Apr 30, 2020

GitHub Actions Deployment to DigitalOcean

Deploy to DigitalOcean when pushing a Git tag to GitHub

Workflow

There are five GitHub Actions that go into deploying to DigitalOcean. The workflow is as follows:

  1. The project source code is checked out
  2. Setup Java SDK 11 and create deployable JAR with Maven
  3. Optionally create release on GitHub
  4. Optionally add release artifact to previously created release on GitHub
  5. Using SCP, copy the release artifact build in step 3 to DigitalOcean

Step 2 may needs to be adapted to whatever gives your the deployable artifact that’s to be deployed to DigitalOcean.

The GitHub Actions I have used for this are

  1. actions/checkout
  2. actions/setup-java
  3. actions/create-release
  4. actions/upload-release-asset
  5. appleboy/scp-action

Configuration

name: release
on:
  push:
    tags:
      - 'v*'
jobs:
  build:
    name: Release and Deploy
    runs-on: ubuntu-latest
    steps:
      - name: Checkout code
        uses: actions/checkout@v2
      - name: Set up JDK 11
        uses: actions/setup-java@v1
        with:
          java-version: 11
      - name: mvn -B clean package -DskipTests
        run: mvn -B clean package -DskipTests
      - name: Create GitHub Release
        id: create_release
        uses: actions/create-release@v1
        env:
          GITHUB_TOKEN: ${{ secrets.GITHUB_TOKEN }}
        with:
          tag_name: ${{ github.ref }}
          release_name: ${{ github.ref }}
          draft: false
          prerelease: false
      - name: Add Artifact to GitHub Release
        id: upload-release-asset
        uses: actions/upload-release-asset@v1
        env:
          GITHUB_TOKEN: ${{ secrets.GITHUB_TOKEN }}
        with:
          upload_url: ${{ steps.create_release.outputs.upload_url }}
          asset_path: ./cwt-spring/target/cwt-spring-SNAPSHOT.jar
          asset_name: cwt-spring.jar
          asset_content_type: application/java-archive
      - name: SCP to Ocean
        uses: appleboy/scp-action@master
        with:
          host: ${{ secrets.ocean_host }}
          username: ${{ secrets.ocean_user }}
          password: ${{ secrets.ocean_pass }}
          port: ${{ secrets.ocean_port }}
          source: "cwt-spring/target/cwt-spring-SNAPSHOT.jar"
          strip_components: 2
          target: "/var/github-release"

SSH secrets

From the repository page in GitHub under “Settings” and “Secrets” you can set the secrets ocean_port, ocean_pass, ocean_user, ocean_host for your SSH connection to DigitalOcean

Droplet listen to artifact creation

If everything’s gone right, an artifact which might be a directory or a single deployable file has been copied to your DigitalOcean Droplet.

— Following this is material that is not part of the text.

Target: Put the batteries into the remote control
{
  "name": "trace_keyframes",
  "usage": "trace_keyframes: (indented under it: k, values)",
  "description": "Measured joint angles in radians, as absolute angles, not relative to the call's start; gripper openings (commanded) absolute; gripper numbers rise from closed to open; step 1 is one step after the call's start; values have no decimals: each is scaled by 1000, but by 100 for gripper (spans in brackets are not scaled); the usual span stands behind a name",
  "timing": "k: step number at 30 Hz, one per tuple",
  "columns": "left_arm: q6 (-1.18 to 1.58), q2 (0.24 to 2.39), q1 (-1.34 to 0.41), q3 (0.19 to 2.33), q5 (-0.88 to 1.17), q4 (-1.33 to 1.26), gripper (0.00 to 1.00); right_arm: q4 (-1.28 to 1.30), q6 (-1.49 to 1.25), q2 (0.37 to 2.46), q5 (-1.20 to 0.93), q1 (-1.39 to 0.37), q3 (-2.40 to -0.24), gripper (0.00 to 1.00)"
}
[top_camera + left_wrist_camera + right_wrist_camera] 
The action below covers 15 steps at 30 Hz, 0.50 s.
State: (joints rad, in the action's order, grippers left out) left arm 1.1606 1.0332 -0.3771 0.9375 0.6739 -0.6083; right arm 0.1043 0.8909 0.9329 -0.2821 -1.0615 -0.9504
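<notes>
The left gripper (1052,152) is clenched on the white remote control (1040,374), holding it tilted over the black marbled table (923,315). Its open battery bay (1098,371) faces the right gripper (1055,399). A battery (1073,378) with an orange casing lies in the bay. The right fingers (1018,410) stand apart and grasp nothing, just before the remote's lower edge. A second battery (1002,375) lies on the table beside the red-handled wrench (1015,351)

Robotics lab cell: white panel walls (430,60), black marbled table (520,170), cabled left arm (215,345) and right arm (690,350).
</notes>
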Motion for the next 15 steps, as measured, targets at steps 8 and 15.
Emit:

A service running in the background of your droplet will listen to the creation of that artifact and once it’s triggered, will perform the actual deployment.

systemd

[Unit]
Description=Watch for CWT artifacts
After=syslog.target
StartLimitIntervalSec=0

[Service]
Type=simple
Restart=always
RestartSec=1
ExecStart=/usr/local/bin/cwt-deploy-watch

[Install]
WantedBy=multi-user.target

cwt-deploy-watch

#!/bin/bash

/usr/bin/inotifywait -m -e close_write /var/github-release |
  while read dir action file; do
    if [[ "$file" == "cwt-spring-SNAPSHOT.jar" ]]; then
      echo "cwt-spring-SNAPSHOT.jar received"
      systemctl stop cwt.service
      mv -v "/var/github-release/${file}" /var/cwt/cwt.jar
      systemctl daemon-reload
      systemctl start cwt.service
    fi
  done

Adapt the script to whatever needs to be done for your particular deployment.